Bank Conflicts and Serialized Warps

I’ve been running a few small kernels through the CUDA Visual Profiler to test my understanding of shared memory, and I’ve run into a bit of a problem.

I’m almost certain that my kernel should be causing 16-way bank conflicts, but according to the “warp_serialize” field in the profiler, this isn’t the case.

The kernel is listed below:

[codebox]global void bank_conflicts(float* array) {

extern __shared__ float cache[];

float tmp = cache[threadIdx.x * 16];

array[threadIdx.x] = tmp;

}[/codebox]

For each thread in a warp, (threadIdx.x * 16) % 16 will evaluate to 0, which I thought would force all threads to access the same shared memory bank. If this is the case, then all warps should be serialized.

However, if I run this kernel using a single block of 32 threads then the Visual Profiler reports that “warp_serialize” is equal to 120. I could almost understand if this value was 128 (each of the 32 threads reads 4 bytes) but that it is 120 has me completely baffled!

If anybody could shed light on the situation, it would be much appreciated!

EDIT: Another curious point of note is that the Visual Profiler reports that this kernel contains 5 branches, and that 1 of them is divergent. Does anybody know what’s going on?

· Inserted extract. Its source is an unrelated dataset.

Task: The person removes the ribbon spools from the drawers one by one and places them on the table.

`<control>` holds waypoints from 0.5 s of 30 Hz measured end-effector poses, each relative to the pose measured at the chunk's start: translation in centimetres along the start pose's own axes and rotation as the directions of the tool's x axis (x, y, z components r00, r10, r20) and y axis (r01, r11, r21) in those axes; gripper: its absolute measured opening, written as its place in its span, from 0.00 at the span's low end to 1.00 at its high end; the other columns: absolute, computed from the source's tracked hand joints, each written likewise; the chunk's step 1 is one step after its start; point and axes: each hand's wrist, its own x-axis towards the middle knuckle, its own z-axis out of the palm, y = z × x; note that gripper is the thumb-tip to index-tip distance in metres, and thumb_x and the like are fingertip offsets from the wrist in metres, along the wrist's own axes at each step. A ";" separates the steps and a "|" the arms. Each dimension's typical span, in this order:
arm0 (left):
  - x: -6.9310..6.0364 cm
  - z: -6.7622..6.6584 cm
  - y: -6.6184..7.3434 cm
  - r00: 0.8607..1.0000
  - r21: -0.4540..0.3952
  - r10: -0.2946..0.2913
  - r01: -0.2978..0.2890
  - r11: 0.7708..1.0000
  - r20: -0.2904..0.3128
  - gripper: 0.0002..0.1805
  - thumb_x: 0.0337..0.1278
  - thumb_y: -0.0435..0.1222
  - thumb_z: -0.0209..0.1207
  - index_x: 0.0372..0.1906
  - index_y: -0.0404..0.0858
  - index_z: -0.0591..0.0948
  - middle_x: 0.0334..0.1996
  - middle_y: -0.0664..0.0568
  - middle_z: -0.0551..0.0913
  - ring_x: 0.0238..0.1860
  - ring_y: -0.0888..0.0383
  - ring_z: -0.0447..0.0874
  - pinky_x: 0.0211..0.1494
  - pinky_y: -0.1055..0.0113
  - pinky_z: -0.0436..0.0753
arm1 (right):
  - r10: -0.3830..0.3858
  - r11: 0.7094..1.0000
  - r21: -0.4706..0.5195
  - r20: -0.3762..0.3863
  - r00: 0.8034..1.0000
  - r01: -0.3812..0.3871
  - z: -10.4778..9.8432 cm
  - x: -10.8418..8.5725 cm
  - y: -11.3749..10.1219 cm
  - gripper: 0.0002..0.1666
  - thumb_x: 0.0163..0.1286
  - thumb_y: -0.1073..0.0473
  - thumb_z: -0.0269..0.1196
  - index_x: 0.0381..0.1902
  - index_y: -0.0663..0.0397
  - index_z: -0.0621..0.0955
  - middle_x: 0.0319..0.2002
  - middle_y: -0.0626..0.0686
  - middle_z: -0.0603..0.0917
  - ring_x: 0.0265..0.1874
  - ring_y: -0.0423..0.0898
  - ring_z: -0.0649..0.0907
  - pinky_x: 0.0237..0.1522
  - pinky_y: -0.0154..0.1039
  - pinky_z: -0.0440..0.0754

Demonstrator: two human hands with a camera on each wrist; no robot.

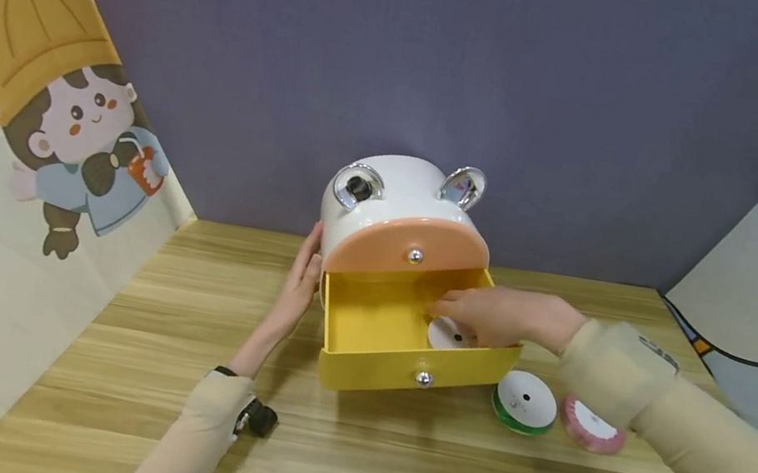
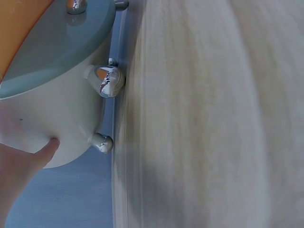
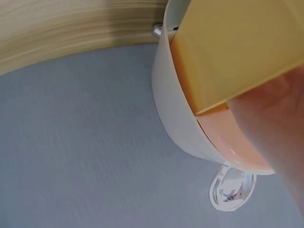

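A white rounded storage box (image 1: 400, 181) with silver ears stands on the table, its yellow lower drawer (image 1: 372, 362) pulled out. My left hand (image 1: 297, 286) rests against the box's left side with fingers extended; in the left wrist view, the thumb (image 2: 47, 151) touches the white shell (image 2: 61, 114). Inside the drawer's right part, my right hand (image 1: 498, 315) holds a white-faced ribbon spool (image 1: 445, 334), partly covered by the fingers. The right wrist view shows that hand (image 3: 275, 109) reaching past the yellow drawer wall (image 3: 237, 52); its fingertips are hidden there.
A green ribbon spool (image 1: 525, 402) and a pink ribbon spool (image 1: 592, 426) lie on the wooden table (image 1: 158, 367) right of the drawer. The peach upper drawer (image 1: 416, 243) is closed. A grey-blue panel (image 1: 412, 48) rises behind the box.
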 end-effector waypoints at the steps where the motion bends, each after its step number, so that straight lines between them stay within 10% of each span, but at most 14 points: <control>1: 0.0 0.0 0.0 1.000 0.001 -0.001 0.001 1.000 0.001 0.29 0.81 0.43 0.34 0.81 0.53 0.46 0.81 0.54 0.46 0.81 0.48 0.47 0.75 0.38 0.62 | -0.001 1.000 0.001 0.006 1.000 0.001 0.1 0.1 0.0 0.31 0.65 0.76 0.58 0.63 0.47 0.74 0.39 0.47 0.76 0.34 0.42 0.73 0.35 0.34 0.73; 15: -0.7 0.6 3.3 0.999 0.009 -0.032 0.032 0.999 0.032 0.31 0.80 0.38 0.32 0.81 0.43 0.42 0.82 0.45 0.42 0.81 0.43 0.44 0.76 0.38 0.60 | -0.053 0.997 -0.052 -0.036 0.998 0.051 0.0 0.3 0.4 0.21 0.63 0.74 0.59 0.50 0.49 0.72 0.39 0.49 0.75 0.36 0.44 0.73 0.40 0.37 0.75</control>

If all threads in a half-warp access a single address, shared mem goes into broadcast mode and delivers all data in a single cycle.

Maybe I’m being stupid, but how would that happen in this case?

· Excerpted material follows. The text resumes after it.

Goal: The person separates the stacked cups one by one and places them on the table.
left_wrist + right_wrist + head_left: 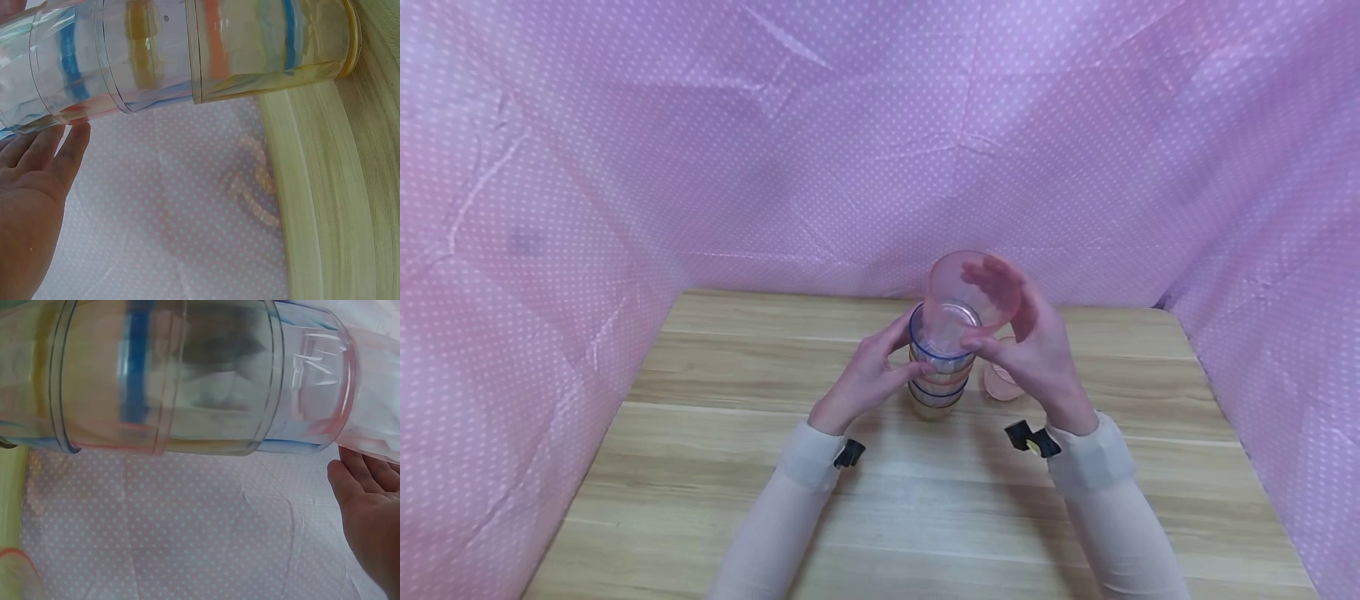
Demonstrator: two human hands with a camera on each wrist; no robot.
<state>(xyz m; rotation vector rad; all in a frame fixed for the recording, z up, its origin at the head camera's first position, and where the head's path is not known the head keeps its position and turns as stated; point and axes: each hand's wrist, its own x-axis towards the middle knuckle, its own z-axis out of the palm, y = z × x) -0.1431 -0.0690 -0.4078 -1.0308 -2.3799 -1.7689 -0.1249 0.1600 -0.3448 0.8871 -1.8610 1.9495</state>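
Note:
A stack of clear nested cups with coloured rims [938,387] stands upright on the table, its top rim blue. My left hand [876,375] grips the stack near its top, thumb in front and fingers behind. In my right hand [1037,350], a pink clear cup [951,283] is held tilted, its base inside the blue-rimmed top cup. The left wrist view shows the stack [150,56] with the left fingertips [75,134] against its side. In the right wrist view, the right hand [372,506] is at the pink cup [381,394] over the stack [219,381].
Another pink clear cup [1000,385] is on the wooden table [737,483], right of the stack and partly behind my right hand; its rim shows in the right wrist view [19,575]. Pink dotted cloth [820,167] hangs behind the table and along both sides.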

The value of threadIdx.x is different for each thread, so cache[threadIdx.x * 16] will evaluate to a different memory location on each thread. My understanding is that this would result in them accessing the same bank, but with different addresses.

Hm, that was a brainfart on my part. Disregard.

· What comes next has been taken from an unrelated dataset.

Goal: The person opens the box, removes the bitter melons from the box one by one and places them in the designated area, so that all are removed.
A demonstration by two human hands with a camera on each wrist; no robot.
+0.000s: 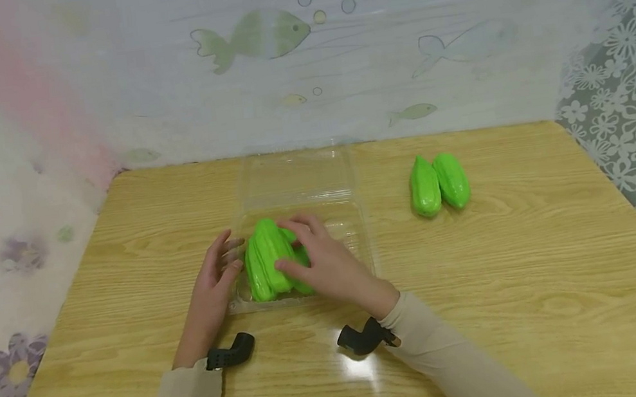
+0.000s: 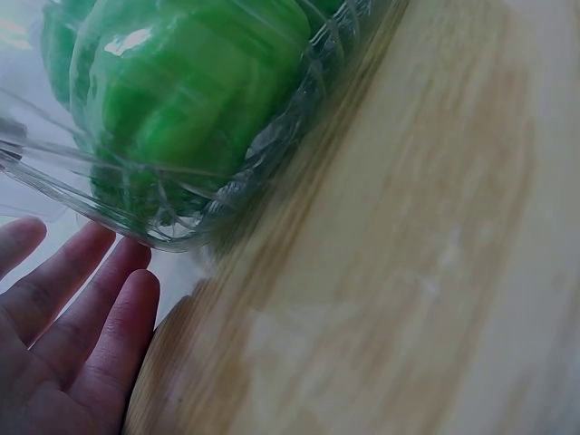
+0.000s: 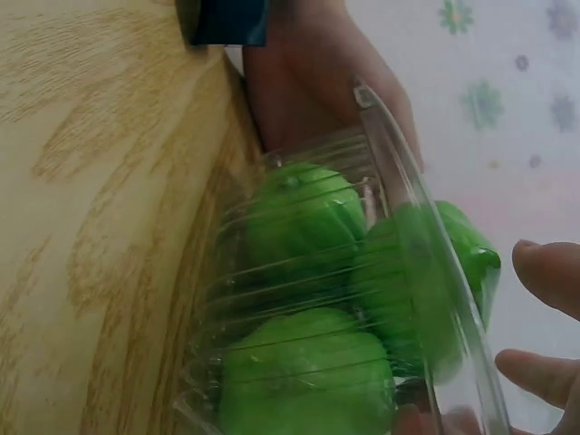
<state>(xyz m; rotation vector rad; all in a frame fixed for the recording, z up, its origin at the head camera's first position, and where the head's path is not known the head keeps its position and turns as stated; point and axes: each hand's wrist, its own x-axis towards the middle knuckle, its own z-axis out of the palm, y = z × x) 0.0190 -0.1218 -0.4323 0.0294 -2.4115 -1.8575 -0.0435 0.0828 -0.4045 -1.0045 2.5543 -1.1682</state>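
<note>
A clear plastic clamshell box [image 1: 361,255] lies opened on the table, its lid [image 1: 295,175] folded back toward the wall. Several bright green, ridged, fruit-like pieces fill the box's left part; the top one [image 1: 271,249] lies over others and rises above the rim in the right wrist view. My left hand [image 1: 216,283] is beside the box's left wall, with fingers [image 2: 122,313] extended at its edge. Over the pile is my right hand [image 1: 327,265], its thumb and fingers spread around the top piece. In the right wrist view, a gap separates the visible fingertips [image 3: 530,263] from that piece.
Two more green ridged pieces [image 1: 425,187] [image 1: 452,181] lie side by side on the wooden table [image 1: 506,269], right of the box. A wall [image 1: 363,77] with fish drawings stands behind the table. Black wrist devices [image 1: 362,337] sit on both forearms.
</note>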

Perhaps they don’t count the first thread when reporting on warp_serialize? Otherwise it would be at least 1 for any program.

I thought the traditional trick was to allocate a shared array of n*17 to force offseted access.
[url=“http://people.maths.ox.ac.uk/~gilesm/hpc/NVIDIA/CUDA_Optimization_Harris.pdf”]http://people.maths.ox.ac.uk/~gilesm/hpc/N...tion_Harris.pdf[/url]
look p.41

EDIT: I read you post too fast. But if you did an allocation of cache with a size n %16 != 0 then it’s the reason you don’t have bank conflict.

I can see why that would happen, but the amount of shared memory I’m allocating is defined as threads * 16, so size % 16 will always be 0.

(Thanks, by the way, for the tip about padding shared memory; I’m sure that will come in useful later.)